* AVAILABLE DATA *
- Opening Delimiter -
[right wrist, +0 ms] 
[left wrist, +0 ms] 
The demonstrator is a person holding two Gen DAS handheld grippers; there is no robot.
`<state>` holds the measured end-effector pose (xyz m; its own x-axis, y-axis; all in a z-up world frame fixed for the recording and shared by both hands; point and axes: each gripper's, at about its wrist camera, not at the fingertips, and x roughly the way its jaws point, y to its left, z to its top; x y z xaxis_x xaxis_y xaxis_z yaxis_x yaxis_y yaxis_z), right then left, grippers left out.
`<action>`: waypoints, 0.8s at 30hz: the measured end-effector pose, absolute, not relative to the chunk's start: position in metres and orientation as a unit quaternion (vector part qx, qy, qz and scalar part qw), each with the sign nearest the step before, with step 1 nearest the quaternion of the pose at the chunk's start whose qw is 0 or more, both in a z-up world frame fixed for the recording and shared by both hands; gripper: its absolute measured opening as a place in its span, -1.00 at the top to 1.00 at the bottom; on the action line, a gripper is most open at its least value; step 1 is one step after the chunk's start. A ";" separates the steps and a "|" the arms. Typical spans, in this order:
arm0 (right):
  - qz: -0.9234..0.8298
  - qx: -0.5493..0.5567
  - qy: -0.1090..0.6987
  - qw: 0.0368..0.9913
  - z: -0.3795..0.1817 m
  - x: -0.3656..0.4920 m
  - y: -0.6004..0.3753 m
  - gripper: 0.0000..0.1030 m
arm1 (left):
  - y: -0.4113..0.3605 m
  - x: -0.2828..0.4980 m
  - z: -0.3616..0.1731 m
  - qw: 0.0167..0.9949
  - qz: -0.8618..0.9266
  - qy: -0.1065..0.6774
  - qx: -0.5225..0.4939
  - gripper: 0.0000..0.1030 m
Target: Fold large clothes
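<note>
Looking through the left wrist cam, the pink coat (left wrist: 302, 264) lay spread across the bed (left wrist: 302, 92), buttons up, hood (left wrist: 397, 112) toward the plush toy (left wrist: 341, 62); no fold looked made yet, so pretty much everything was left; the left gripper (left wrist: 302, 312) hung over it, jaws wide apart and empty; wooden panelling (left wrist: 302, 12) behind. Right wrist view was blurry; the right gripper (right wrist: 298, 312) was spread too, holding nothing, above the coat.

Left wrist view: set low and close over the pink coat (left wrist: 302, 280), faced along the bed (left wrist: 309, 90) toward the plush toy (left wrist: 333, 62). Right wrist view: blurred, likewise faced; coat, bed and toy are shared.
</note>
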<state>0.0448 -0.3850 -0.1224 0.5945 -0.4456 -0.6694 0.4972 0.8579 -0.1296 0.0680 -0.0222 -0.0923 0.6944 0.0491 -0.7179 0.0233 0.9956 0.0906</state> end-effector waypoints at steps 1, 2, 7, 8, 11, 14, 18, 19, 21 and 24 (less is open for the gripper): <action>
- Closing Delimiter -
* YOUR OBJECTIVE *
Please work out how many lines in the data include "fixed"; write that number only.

* COMPLETED TASK *
2